Which of the lines in the records below hold the string "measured"? Copy every one of them.

Segment Start: Dataset entries

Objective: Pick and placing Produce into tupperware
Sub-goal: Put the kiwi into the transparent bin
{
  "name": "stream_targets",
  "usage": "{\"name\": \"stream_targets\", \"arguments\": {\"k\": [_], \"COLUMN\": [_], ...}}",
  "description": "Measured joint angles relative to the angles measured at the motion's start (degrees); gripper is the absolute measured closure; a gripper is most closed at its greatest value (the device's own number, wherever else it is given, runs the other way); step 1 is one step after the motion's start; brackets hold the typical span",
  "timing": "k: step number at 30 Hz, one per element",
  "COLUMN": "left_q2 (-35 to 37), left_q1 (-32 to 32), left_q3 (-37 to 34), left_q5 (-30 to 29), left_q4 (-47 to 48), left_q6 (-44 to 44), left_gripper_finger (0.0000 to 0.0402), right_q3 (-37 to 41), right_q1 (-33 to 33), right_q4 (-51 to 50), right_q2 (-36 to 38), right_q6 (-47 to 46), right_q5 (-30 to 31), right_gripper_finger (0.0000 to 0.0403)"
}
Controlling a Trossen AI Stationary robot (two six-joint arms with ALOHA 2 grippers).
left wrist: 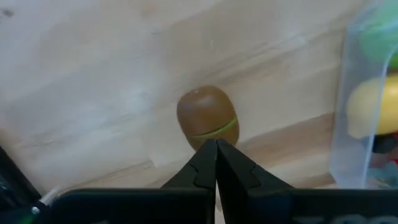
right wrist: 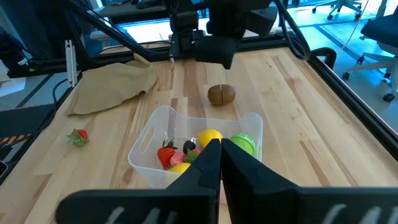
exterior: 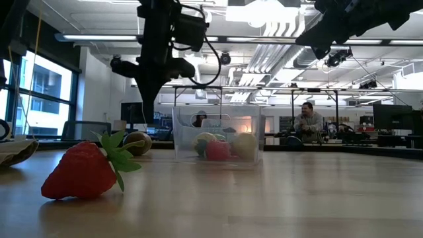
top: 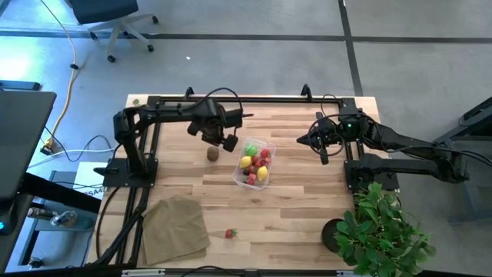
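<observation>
A brown kiwi (top: 212,154) lies on the wooden table just left of the clear tupperware (top: 255,163), which holds yellow lemons (top: 246,162), a green ball (top: 251,149) and red berries (top: 264,155). My left gripper (left wrist: 216,146) is shut and points straight down. It hangs a little above the kiwi (left wrist: 207,117) without touching it, as the low view shows (exterior: 147,112). A red strawberry (top: 230,233) lies alone near the table's front edge. My right gripper (right wrist: 220,148) is shut and empty, held high over the table's right part (top: 323,148).
A tan cloth (top: 175,227) lies crumpled at the near left corner. A green potted plant (top: 380,231) stands at the near right corner. Bare wood lies between the tupperware and the strawberry. People sit in the room behind the table (exterior: 307,122).
</observation>
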State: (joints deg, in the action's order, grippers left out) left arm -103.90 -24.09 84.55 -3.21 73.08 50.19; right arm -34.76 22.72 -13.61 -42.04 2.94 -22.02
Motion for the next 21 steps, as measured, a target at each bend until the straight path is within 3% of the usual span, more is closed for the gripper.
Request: {"name": "stream_targets", "arguments": {"k": [4,7,21], "left_q2": [0.00,-0.17,-2.19], "left_q1": [1.26,1.37,1.24], "left_q3": [0.00,0.00,-2.27], "left_q5": [-5.37,-6.29,-0.47], "left_q4": [-0.09,-0.09,-0.70], "left_q6": [1.31,1.33,5.62], "left_gripper_finger": [0.0401,0.0401,0.0401], "right_q3": [0.00,0.00,0.02], "right_q1": [0.00,0.00,0.00], "right_q4": [-0.04,-0.10,-0.48], "right_q2": [0.00,0.00,0.00], "right_q6": [0.00,0.00,0.02], "right_q5": [0.00,-0.01,-0.02], "right_gripper_finger": [0.0398,0.0398,0.0398]}}
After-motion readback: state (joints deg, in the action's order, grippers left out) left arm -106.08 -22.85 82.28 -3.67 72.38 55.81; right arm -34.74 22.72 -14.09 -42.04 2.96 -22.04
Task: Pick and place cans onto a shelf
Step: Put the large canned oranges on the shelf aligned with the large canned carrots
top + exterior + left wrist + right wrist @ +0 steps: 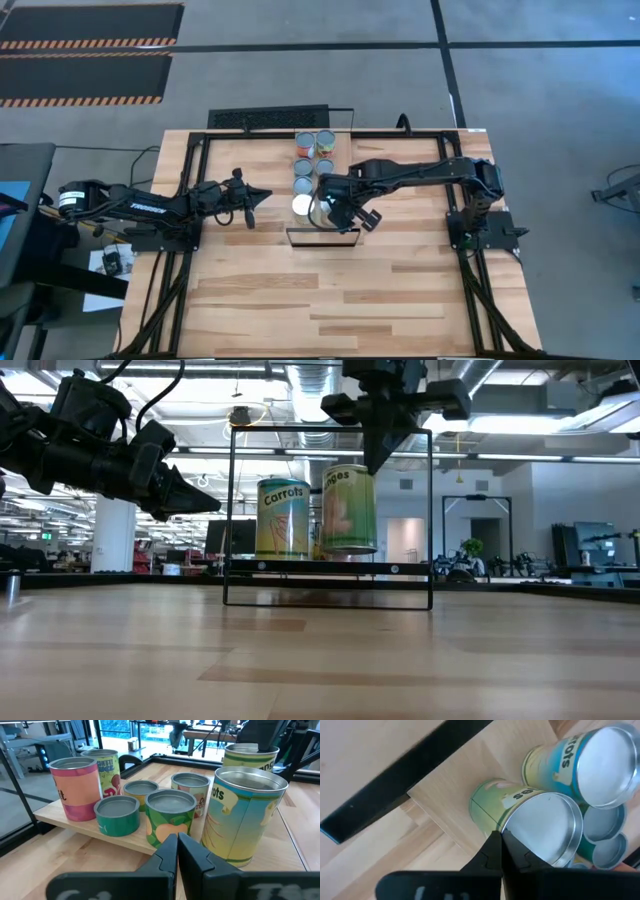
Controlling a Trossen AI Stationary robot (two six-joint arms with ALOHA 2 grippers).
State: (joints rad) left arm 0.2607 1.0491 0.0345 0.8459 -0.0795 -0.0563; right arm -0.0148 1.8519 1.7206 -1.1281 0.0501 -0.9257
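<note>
The shelf (346, 178) stands at the table's middle and holds several cans in two rows. At its near end a yellow-and-teal "Carrots" can (283, 518) and a green can (350, 508) stand upright side by side. My right gripper (498, 840) is shut and points down at the right side of the green can's top rim (506, 827). My left gripper (264, 196) is shut and empty, hovering left of the shelf. It faces the Carrots can (247, 815) and the shorter cans (117, 815). My right gripper's shut fingertips (384, 464) come from above to the right edge of the green can's top rim. I cannot tell whether they touch it. The can stands upright on the shelf plank (455, 785).
Black frame rails run along the table's left, right and far sides (190, 190). Bare wooden tabletop (340, 300) lies toward the near edge. The shelf's thin black frame (430, 520) rises around the cans.
</note>
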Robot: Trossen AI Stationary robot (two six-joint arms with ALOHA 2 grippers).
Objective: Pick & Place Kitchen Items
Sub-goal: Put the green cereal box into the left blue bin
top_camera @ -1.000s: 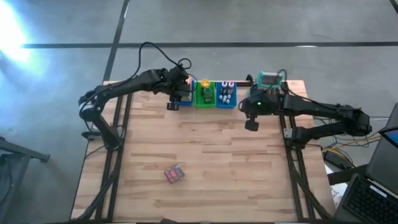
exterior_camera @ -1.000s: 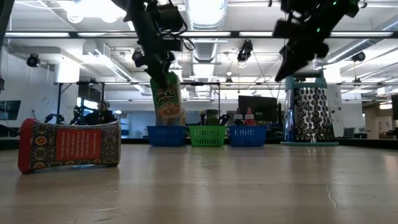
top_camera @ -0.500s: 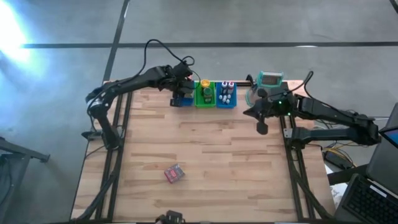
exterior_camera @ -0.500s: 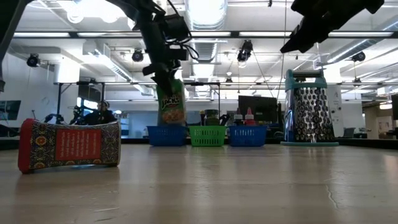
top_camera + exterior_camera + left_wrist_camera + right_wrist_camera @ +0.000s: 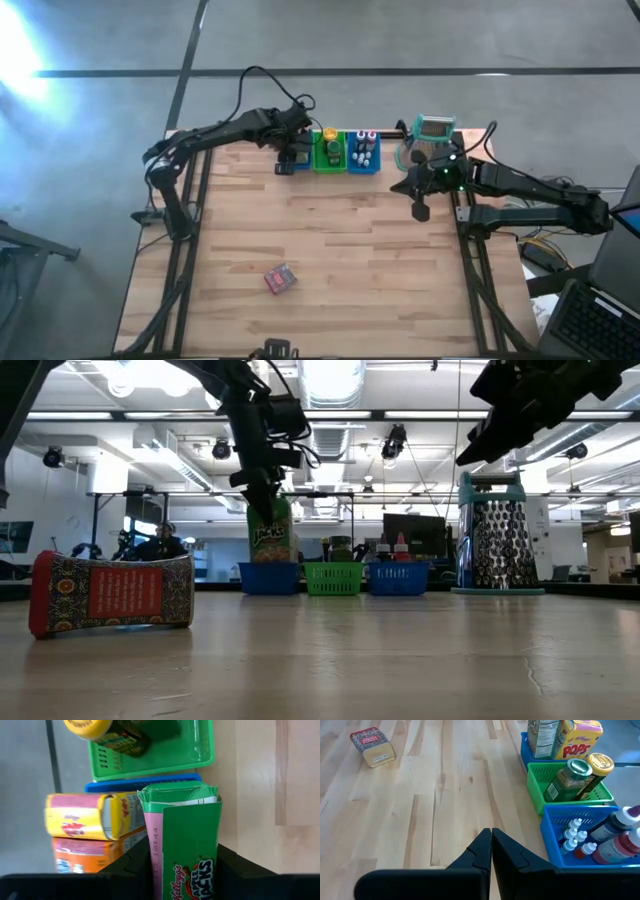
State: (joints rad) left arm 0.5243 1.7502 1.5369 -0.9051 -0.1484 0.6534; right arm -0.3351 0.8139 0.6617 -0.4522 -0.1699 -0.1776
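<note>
At about seven o'clock on the table (image 5: 380,260), a red patterned packet (image 5: 280,279) lies alone on its side, soft-edged and not yet collected. Up at eleven o'clock the left gripper (image 5: 291,152) clamps a green cardboard cereal box (image 5: 269,537), upright and partly down in the left blue bin (image 5: 268,577), probably to slot beside the yellow and orange boxes (image 5: 95,815) there. The green basket (image 5: 331,152) and right blue bin (image 5: 364,152) follow. At two o'clock the right gripper (image 5: 420,209) hangs clenched and empty, near the perforated metal grater (image 5: 497,547).
</note>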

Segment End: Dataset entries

• [Output below]
  "description": "Measured joint angles relative to the angles measured at the motion's start (degrees); gripper is the absolute measured closure; a gripper is most closed at its greatest value (the device's own number, wherever else it is given, runs the other way); step 1 is one step after the motion's start; brackets hold the typical span",
Motion for the next 21 steps, as measured, a target at each bend until the straight path is within 3% of the usual span, more is closed for the gripper.

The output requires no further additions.